:: WORK INSTRUCTION ::
Up to and including the line with "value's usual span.", reproduce the listing below exactly, beginning at its first line.

:: SOURCE DATA ::
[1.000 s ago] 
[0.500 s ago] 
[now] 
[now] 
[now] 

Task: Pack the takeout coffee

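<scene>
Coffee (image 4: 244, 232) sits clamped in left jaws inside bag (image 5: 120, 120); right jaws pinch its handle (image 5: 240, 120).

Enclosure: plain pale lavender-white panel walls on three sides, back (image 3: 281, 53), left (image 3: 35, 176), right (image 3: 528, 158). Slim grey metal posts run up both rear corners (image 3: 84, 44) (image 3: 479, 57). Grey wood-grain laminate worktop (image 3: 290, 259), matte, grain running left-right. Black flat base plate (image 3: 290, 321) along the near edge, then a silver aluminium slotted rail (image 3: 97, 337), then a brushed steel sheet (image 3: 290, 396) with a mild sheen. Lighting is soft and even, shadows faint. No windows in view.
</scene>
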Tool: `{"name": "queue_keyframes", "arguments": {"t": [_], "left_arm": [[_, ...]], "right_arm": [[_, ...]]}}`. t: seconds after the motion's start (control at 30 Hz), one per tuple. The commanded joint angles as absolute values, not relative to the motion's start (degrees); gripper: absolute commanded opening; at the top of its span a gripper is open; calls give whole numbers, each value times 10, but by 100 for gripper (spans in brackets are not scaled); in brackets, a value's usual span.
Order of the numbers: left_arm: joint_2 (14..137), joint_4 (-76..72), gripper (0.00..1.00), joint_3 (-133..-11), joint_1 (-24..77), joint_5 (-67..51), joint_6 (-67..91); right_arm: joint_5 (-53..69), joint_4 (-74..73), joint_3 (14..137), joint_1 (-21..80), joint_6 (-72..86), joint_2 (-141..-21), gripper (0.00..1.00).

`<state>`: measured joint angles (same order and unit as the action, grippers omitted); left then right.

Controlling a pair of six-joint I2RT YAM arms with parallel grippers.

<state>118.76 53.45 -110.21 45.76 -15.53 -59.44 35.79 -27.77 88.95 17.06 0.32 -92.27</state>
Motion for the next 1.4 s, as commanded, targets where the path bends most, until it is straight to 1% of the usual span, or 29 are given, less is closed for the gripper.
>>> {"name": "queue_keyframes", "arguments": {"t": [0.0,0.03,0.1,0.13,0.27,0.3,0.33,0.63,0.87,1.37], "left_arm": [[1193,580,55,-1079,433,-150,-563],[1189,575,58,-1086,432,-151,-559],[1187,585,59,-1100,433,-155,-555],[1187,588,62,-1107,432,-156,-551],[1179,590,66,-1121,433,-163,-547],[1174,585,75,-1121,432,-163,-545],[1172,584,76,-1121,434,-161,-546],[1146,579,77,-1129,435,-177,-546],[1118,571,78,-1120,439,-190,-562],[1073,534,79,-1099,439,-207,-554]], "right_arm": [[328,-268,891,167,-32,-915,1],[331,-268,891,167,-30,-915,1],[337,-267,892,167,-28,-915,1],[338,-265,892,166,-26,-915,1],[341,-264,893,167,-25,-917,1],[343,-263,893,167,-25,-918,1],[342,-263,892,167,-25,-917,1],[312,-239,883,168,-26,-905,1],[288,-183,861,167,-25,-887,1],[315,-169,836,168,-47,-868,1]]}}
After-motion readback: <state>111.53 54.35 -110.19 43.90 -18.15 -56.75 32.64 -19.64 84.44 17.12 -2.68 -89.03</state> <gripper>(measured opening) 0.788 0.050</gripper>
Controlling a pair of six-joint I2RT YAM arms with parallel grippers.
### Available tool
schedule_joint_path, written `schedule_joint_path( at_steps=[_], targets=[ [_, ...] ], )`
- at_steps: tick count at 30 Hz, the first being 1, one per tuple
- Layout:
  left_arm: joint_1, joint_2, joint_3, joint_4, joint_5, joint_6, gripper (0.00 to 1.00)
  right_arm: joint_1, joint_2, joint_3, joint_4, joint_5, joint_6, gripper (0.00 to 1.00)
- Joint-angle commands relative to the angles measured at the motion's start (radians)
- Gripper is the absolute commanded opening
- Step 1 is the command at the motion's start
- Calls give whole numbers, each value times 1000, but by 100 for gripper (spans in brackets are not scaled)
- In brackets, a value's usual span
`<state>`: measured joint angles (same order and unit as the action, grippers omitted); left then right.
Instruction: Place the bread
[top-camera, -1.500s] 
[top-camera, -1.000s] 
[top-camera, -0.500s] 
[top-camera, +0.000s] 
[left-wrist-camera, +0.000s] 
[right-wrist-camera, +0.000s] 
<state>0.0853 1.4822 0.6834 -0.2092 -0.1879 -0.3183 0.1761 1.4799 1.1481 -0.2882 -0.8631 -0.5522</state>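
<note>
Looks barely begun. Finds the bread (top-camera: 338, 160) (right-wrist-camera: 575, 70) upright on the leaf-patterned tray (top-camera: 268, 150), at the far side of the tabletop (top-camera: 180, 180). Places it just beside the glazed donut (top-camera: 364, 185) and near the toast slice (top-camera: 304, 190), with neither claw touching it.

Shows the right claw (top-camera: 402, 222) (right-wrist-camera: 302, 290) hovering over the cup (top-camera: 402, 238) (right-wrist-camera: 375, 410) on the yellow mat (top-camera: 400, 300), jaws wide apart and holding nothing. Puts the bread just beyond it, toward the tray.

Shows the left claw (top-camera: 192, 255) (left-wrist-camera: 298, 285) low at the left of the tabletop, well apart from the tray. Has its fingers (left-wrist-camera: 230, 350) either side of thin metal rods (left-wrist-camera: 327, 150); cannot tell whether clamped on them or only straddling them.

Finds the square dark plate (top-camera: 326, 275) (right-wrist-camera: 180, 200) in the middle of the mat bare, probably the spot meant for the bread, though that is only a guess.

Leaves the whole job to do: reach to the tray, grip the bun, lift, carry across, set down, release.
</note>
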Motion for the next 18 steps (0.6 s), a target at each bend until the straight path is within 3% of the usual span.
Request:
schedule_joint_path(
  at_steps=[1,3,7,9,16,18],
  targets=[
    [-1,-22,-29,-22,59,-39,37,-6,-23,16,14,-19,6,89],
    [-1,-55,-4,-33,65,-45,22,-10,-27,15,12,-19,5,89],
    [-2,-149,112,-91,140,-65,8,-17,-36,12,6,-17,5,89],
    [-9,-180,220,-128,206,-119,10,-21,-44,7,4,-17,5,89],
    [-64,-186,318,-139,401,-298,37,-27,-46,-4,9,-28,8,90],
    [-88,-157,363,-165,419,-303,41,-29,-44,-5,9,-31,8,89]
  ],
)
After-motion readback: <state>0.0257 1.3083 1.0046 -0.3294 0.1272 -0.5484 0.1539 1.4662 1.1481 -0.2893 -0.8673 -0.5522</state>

:: ANSWER TO THIS TASK ::
[1.000 s ago] 
[0.500 s ago] 
[now] 
[now] 
[now] 

Task: Pack the takeout coffee

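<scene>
Coffee (image 4: 244, 232) sits clamped in left jaws inside bag (image 5: 120, 120); right jaws pinch its handle (image 5: 240, 120).

Enclosure: plain pale lavender-white panel walls on three sides, back (image 3: 281, 53), left (image 3: 35, 176), right (image 3: 528, 158). Slim grey metal posts run up both rear corners (image 3: 84, 44) (image 3: 479, 57). Grey wood-grain laminate worktop (image 3: 290, 259), matte, grain running left-right. Black flat base plate (image 3: 290, 321) along the near edge, then a silver aluminium slotted rail (image 3: 97, 337), then a brushed steel sheet (image 3: 290, 396) with a mild sheen. Lighting is soft and even, shadows faint. No windows in view.
</scene>
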Tool: `{"name": "queue_keyframes", "arguments": {"t": [_], "left_arm": [[_, ...]], "right_arm": [[_, ...]]}}`. t: seconds after the motion's start (control at 30 Hz), one per tuple. The commanded joint angles as absolute values, not relative to the motion's start (degrees); gripper: absolute commanded opening; at the top of its span a gripper is open; calls give whole numbers, each value times 10, but by 100 for gripper (spans in brackets are not scaled); in brackets, a value's usual span.

That makes the output complete.